Ingest tier data protection level
Each namespace has a service plan that defines one or more storage tiers for that namespace and specifies the data protection level (DPL) that’s applied to the objects that are stored on each tier.
Every service plan defines primary running storage or S Series storage as the initial storage tier, called the ingest tier, and specifies a DPL setting and an MPL setting for that tier.
For each object in a given namespace, the ingest tier DPL is the number of copies of the object data that HCP must maintain on primary running storage or S Series storage, as applicable, from the time the object is first stored in the repository until the time the object data is moved to one or more other storage tiers (if multiple storage tiers are defined for the namespace). The ingest tier MPL is the number of copies of the object metadata that HCP must maintain on primary running storage for as long as the object exists in the repository.
In the default namespace, each directory also has an ingest tier DPL setting. This setting is the same as the ingest tier DPL setting that’s specified in the service plan that’s assigned to the default namespace.
The ingest tier DPL for a namespace affects the amount of storage that’s used when data is added to that namespace. With an ingest tier DPL of 1, HCP creates only one copy of the object data on primary running storage or S Series storage, as applicable. With an ingest tier DPL of 2, HCP creates two copies, thereby using twice as much storage.
For both objects and directories, the ingest tier DPL setting is stored as metadata. Users and applications can see, but not modify, this metadata.
Protection sets
HCP groups storage nodes into protection sets with the same number of nodes in each set. To improve reliability in the case of multiple component failures, HCP tries to store all the copies of the data for an object that exist on primary running storage or primary spindown storage on nodes in a single protection set. Each copy is stored on a logical volume associated with a different node.
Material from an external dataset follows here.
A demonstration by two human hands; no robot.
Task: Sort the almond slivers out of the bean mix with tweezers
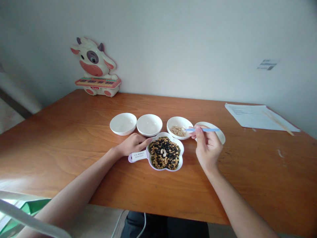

HCP creates protection sets for each possible ingest tier DPL setting that can be specified in a service plan. For example, if an HCP system has six nodes, it creates three groups of protection sets:
- One group of six protection sets with one node in each set (for DPL 1)
- One group of three protection sets with two nodes in each set (for DPL 2)
- One group of two protection sets with three nodes in each set (for DPL 3)
For each object in a given namespace, to store copies of the object data on primary running storage, HCP uses the group of protection sets that corresponds to the ingest tier DPL setting that’s specified in the service plan for the namespace. To store copies of the object data on primary spindown storage (if it’s used), HCP uses the group of protection sets that corresponds to the primary spindown storage tier DPL setting.
The nodes in a protection set are not necessarily all associated with the same amount of storage. If the total number of storage nodes in the system is not evenly divisible by a DPL setting, HCP can use the storage associated with the extra nodes as standby storage. At any time, HCP can add standby storage to any existing protection set that requires additional storage to balance available storage capacity among its nodes.
The Protection Service is responsible for checking and repairing protection sets. If a node in a protection set fails and the system includes an extra node, the service creates a new protection set that includes all the healthy nodes in the original protection set and the extra node.
Data availability
When HCP needs to maintain multiple copies of the data for an object on primary running storage or on primary spindown storage, HCP stores each copy of the object data on storage that’s managed by a different node. All but one of these copies can become unavailable without affecting access to the object.
Copies of object data become unavailable on primary running storage or primary spindown storage when HCP detects an improperly functioning logical volume or corrupted or missing data. Copies of the object data also become unavailable if the nodes that provide access to those copies become unavailable. A data outage occurs when all the nodes that provide access to all the copies of the data for an object fail.